El día en que Alcadia la de Mino llegó al barrio después de una visita a la capital sintió una sensación parecida a la de Aureliano Buendía cuando su padre lo llevó a conocer el hielo. Recorrió casi todas las casas comunicando una decoración hermosa que había visto en muchas casas de la capital y que le llamaban verjas.
Para Alcadia había sido algo fabuloso y de inmediato contactó algunos herreros para que pusieran verjas en su casa y que procuraran tuvieran el mejor diseño pues quería que fuera la más hermosa vivienda.
Todos acudimos a ver la casa con verja y se formó una especie de fiebre campesina por decorar la casa con aquellos hierros de diseños ondulados algunos y colores vistosos.
En el caso de mi casa, lo recuerdo como ahora, mi hermano mayor dispuso ponerle verja a la galería porque no quería que siguiera siendo el punto de reunión de los vagos del barrio. La verja iba a impedir que se sentaran a contar historias sobre todo en la mañana cuando se suponía debían estar trabajando.
De manera que las verjas en mi barrio surgieron con un sentido estético más que de protección, que fue la otra parte de la historia que Alcadia no investigó.
Antes de las verjas, las puertas de las casas permanecían abiertas todo el tiempo.
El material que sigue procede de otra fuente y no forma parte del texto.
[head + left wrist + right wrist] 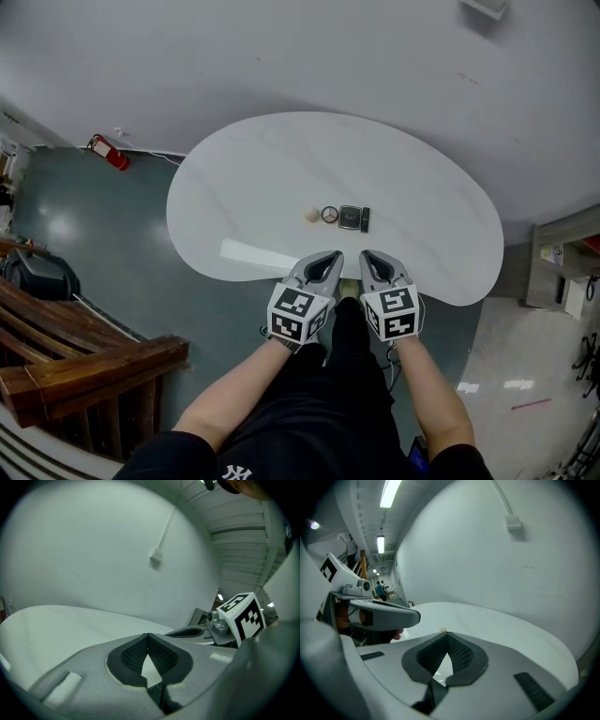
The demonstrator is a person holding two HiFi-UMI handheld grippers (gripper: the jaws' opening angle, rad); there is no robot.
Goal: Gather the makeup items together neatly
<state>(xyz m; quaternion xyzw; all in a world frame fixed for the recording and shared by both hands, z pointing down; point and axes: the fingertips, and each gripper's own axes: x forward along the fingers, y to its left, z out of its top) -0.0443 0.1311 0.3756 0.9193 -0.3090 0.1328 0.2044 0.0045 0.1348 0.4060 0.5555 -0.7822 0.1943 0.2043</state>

Los candados eran escasos, y eran utilizados para las empalizadas de las fincas. Cuando la familia completa se ausentaba depositaba en el vecino la responsabilidad de “echarle un ojo” a la casa.
Los días se pintaban de colores vivos sobretodo los domingos, la unidad y la alegría eran la brújula que guiaban los pasos al transitar por la vida.
Pero ahora todo ha cambiado; el miedo se ha mudado a nuestras vidas aposentando una paranoia colectiva en la psiquis de un pueblo libre y solidario.
En mi barrio ya las cosas no son como antes, las verjas tienen el mismo sentido que en cualquier otro lugar: protegernos de la delincuencia. Ahora negamos nuestra ayuda a alguien necesitada de ella por temor de lo que pase. Dudamos de todo y de todos.
Rodamos la mirada a todos lados al desmontarnos del vehículo y abrir la puerta del residencial. La casa posee más de cinco candados, las verjas se convirtieron en cárceles de nosotros mismos, estamos presos en nuestra propia casa.
Pasamos de sonreír a llevar la cara arrugada, el ceño fruncido y una mirada poco sincera al recorrer las calles. Los colores vivos de los domingos ahora son grises y tristes, inclusive en el barrio. Nos hemos convertido en seres egoístas que pensamos en el beneficio económico de cada acción y paso que damos.
No sé cómo llegamos hasta aquí, cómo el miedo nos ha cubierto el alma y ha hecho de ella un mediodía tórrido, el calor humano se nos ha ido de la piel y el frio de la indiferencia conduce nuestras relaciones. Esta ola de atracos y asesinatos se está volviendo viral.
No sé cómo llegamos, pero sí sé que en donde estamos no es el país que quiero. No contamos con una máquina del tiempo que nos regrese al pasado, pero tenemos personas que aún creemos en que las cosas pueden ser diferentes. Comencemos por cambiar nosotros. Valoremos más a las personas que a las cosas.
Regresemos al país de las caricias porque estamos tocando fondo.